New slings donated to Langley Lodge come with red straps, and green straps and blue straps.
But the colourful woven straps aren’t about being fashionable.
They are an easy way for staff to match up straps to safely and comfortably lift lodge residents, a different colour chosen depending on the person’s height and weight, so the mechanical lift machines can be used to safely transport them.
It’s the little things in the design of the slings that has lodge staff so grateful to the Aldergrove branch of the Royal Canadian Legion, which purchased the 26 slings along with eight special pressure-relieving, gel mattresses.
“We have every kind of sling you can imagine,” explained Susan Nichol, a rehabilitation assistant at the complex care facility.
But even before COVID-19, having to share slings between residents was not ideal, even with laundering.
“We just need more. You can’t share them,” she explained.
As well, there’s various kinds of slings for various functions, including ones that allow for toileting without becoming soiled, and ones that can stay on a resident as they are put into the bath. The ideal is for enough slings for every resident who needs them and so the slings can be assigned to particular residents as long as they are in the lodge.
Nichol told the Aldergrove legion representatives just why their donations mean so much.
Mechanical lifts with patients suspended in specially designed slings have made providing care safer for residents and staff who sustain fewer work-related injuries.
“When I started here 34 years ago, I was a care aide, and we had to lift them,” Nichol explained. “When we got our very first lift, we thought we were in heaven.”
The legion donation of the special mattresses will make residents more comfortable and improve their health.
“[The mattresses] are built so that there’s less pressure by the feet so they don’t get pressure sores,” Nichol said.
Residents in the lodge tend to be less mobile and more prone to pressure sores which can be difficult to get healed. They can cause residents pain.
Patrick Matiowski, the director of fundraising, said donations from the Aldergrove branch, as well as others such as the Cloverdale branch, Rotary clubs, and the public are vital to the comfort of residents.
Doug Hadley, past branch president and the service officer who helps veterans directly, as well as Bryon Basaraba, the branch sergeant at arms, were happy to stop by the lodge to see the delivery of the slings and mattresses.
The donations, totalling $15,235.30, were from money raised in the annual Poppy Fund campaign. the branch uses the money to support veterans such as Josephy Wrazy, a resident of Langley Lodge. The 97-year-old former logger was with the Edmonton Fusiliers, fighting in the Second World War in the Pacific Theatre. When asked about what he experienced during the war, he quietly said “too much.”
“One of the main objectives of the legion is to provide assistance to vets, their families,… as well as seniors,” Hadley explained.
One hundred per cent of the money the public gives for poppies goes back into the community, he noted.
“This money was raise between the end of October and the 11th of November last year, and it’s just part of the funds to be distributed to those in need,” Hadley said.
They value being able to see the donations in-person.
“It is very interesting that we see the changes that have come up, how it made their lives a little bit easier. Making life easier or more relaxing for the veterans, particular, is what we wanted to see,” Basaraba said.
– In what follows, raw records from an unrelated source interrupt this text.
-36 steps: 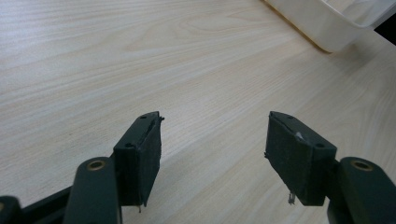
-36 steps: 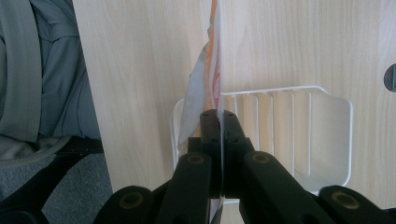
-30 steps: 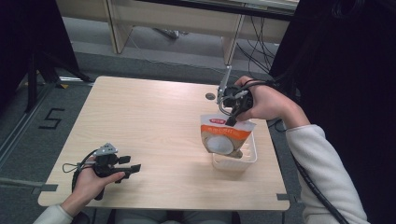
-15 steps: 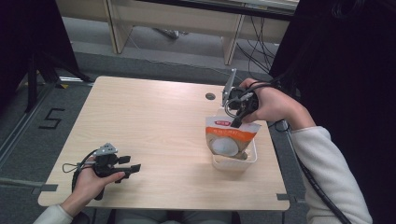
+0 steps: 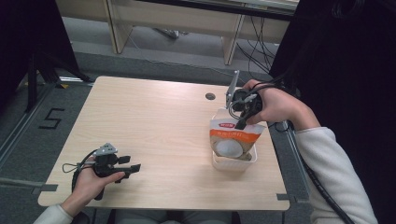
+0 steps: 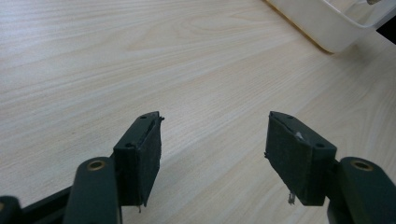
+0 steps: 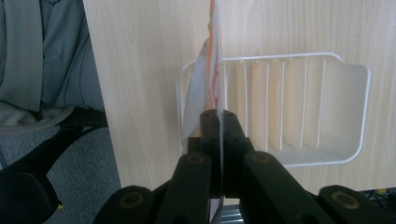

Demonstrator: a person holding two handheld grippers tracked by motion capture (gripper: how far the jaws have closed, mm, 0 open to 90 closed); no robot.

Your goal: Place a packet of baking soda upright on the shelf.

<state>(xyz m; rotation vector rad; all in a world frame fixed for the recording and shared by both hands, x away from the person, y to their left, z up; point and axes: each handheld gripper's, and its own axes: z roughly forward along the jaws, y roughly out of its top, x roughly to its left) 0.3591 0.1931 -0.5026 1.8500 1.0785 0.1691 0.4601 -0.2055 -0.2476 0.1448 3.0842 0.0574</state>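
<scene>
A white and orange pouch [image 5: 232, 137] stands upright at one end of a white ribbed tray [image 5: 233, 164] near the table's right edge. My right gripper [image 5: 241, 122] points down over it and is shut on the pouch's top edge. In the right gripper view the pouch [image 7: 205, 79] shows edge-on, clamped between the jaws of that gripper [image 7: 218, 122], with the tray [image 7: 299, 102] below. My left gripper [image 5: 134, 166] lies low at the table's front left, open, with bare wood between its pads [image 6: 140, 156].
The wooden table [image 5: 149, 121] has a round cable hole [image 5: 210, 96] behind the tray. A corner of the tray [image 6: 327, 23] shows at the top right of the left gripper view. A cable trails from the right gripper past the table's right edge. Desk legs and cables stand beyond the far edge.
My right gripper has shifted slightly right and toward the near side with the pouch, which now stands lower in the tray. The left gripper has stayed still.
</scene>
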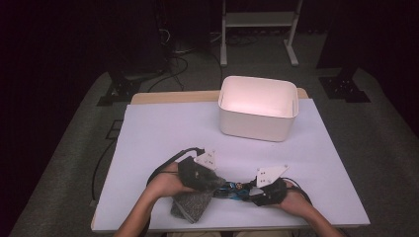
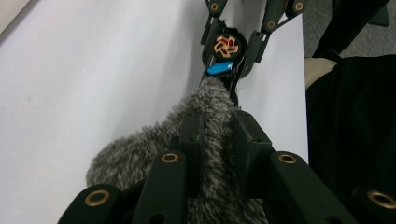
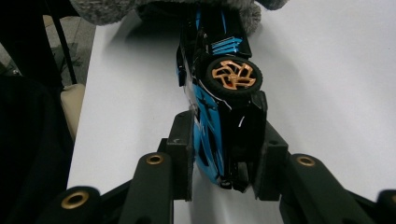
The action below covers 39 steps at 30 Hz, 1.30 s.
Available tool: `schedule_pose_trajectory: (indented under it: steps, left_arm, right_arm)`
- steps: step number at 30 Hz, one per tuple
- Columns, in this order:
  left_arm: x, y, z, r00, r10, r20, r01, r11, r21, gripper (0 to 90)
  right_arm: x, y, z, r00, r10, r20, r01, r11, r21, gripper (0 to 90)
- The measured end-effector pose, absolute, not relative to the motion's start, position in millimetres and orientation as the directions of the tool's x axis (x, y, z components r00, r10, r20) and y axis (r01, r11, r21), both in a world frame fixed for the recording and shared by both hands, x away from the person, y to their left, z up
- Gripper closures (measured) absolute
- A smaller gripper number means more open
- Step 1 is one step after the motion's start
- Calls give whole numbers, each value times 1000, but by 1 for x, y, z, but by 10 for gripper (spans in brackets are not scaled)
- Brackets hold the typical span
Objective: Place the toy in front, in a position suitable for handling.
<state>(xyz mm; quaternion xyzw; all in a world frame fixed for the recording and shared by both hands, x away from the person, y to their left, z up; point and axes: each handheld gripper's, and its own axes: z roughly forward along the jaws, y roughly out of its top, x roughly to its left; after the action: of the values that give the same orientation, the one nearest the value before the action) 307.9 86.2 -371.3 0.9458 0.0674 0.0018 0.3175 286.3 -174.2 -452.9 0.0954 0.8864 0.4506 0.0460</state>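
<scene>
The fuzzy sock (image 2: pixel 154 154) is pinched by the left tongs (image 2: pixel 217 128), the toy car (image 3: pixel 217 102) clamped in the right tongs (image 3: pixel 224 154); car should be fed in straight.

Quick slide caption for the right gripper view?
Right gripper clamps a blue toy car whose front end sits inside a grey fuzzy cloth.

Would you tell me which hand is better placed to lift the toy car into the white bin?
The right. Its gripper already clamps the toy car on its side, while the left gripper is shut on the grey fuzzy cloth. The white bin stands ahead.
</scene>
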Motion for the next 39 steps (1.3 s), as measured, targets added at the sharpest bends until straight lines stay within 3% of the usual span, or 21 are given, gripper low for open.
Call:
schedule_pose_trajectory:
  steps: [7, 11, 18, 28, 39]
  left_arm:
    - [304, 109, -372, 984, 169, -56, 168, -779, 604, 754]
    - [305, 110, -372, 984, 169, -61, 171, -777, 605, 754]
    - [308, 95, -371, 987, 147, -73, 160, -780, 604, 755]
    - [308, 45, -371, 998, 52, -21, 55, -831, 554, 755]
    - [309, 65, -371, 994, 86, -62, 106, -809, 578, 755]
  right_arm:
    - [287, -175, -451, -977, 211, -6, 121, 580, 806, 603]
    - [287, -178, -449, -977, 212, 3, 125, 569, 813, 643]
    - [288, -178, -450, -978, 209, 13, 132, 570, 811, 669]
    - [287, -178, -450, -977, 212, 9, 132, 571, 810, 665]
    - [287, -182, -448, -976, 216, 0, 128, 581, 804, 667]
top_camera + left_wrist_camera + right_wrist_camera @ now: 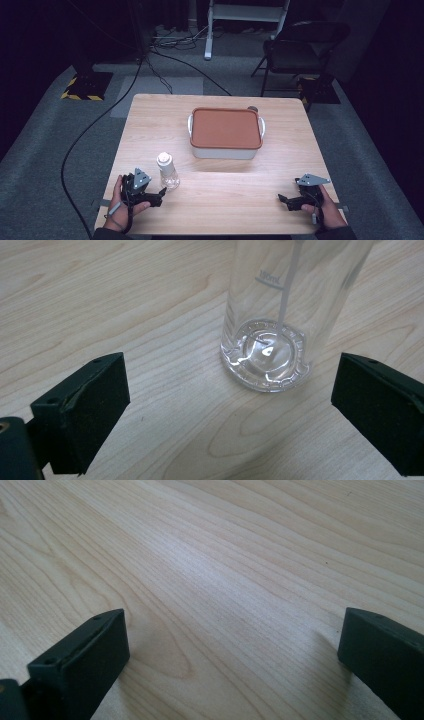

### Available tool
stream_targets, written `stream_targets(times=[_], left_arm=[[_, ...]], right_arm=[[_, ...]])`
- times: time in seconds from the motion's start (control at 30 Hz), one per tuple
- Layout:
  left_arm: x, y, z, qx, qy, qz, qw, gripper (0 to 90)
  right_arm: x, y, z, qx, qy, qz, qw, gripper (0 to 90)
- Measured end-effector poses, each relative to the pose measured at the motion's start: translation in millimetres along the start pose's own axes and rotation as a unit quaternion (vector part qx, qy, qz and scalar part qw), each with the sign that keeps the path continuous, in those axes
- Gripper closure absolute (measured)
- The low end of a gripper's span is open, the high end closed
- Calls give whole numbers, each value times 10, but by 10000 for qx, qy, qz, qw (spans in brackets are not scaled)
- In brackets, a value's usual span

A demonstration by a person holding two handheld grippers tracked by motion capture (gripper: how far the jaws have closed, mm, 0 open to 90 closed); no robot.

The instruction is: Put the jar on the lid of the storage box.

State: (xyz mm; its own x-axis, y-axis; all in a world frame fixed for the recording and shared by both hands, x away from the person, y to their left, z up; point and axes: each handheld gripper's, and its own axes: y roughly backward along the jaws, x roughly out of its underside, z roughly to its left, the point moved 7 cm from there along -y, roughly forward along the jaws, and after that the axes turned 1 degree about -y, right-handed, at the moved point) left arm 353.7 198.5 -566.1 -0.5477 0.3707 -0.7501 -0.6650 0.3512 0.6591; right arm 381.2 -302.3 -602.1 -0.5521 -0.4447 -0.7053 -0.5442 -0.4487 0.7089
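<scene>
Early stage, nothing grasped yet. Left gripper (161, 191) has jaws spread wide, low over the table (220, 205); the clear bottle (280, 315) stands upright just ahead of the fingertips, off toward the right-hand jaw in the left gripper view, not touching either pad. Bottle looks empty with a thin tube inside and a white pump top, seen in the high view. Right gripper (281, 198) also has jaws apart, nothing between them, only bare wood ahead. Farther out, well beyond both sets of fingers, a white lidded container (226, 134) with a brown lid sits closed. Judgement: approach to the bottle nearly done; closing, lifting and whatever follows are left.
</scene>
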Motion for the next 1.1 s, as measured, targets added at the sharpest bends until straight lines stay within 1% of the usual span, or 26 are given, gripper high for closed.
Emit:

“And it gets us out into the community as little bit,” Hadley added.
He said legions are not buildings where a few old people gather. The branches work to support veterans, including young people who were in the military, as well as to support the community through campaign such as Remembrance Day poetry and art contests for youth, athletics, donations to local causes, and more.
They were pleased to meet Wrazy during their visit to the lodge. Hadley noted that there are about 20,000 veterans from the Second World War still alive.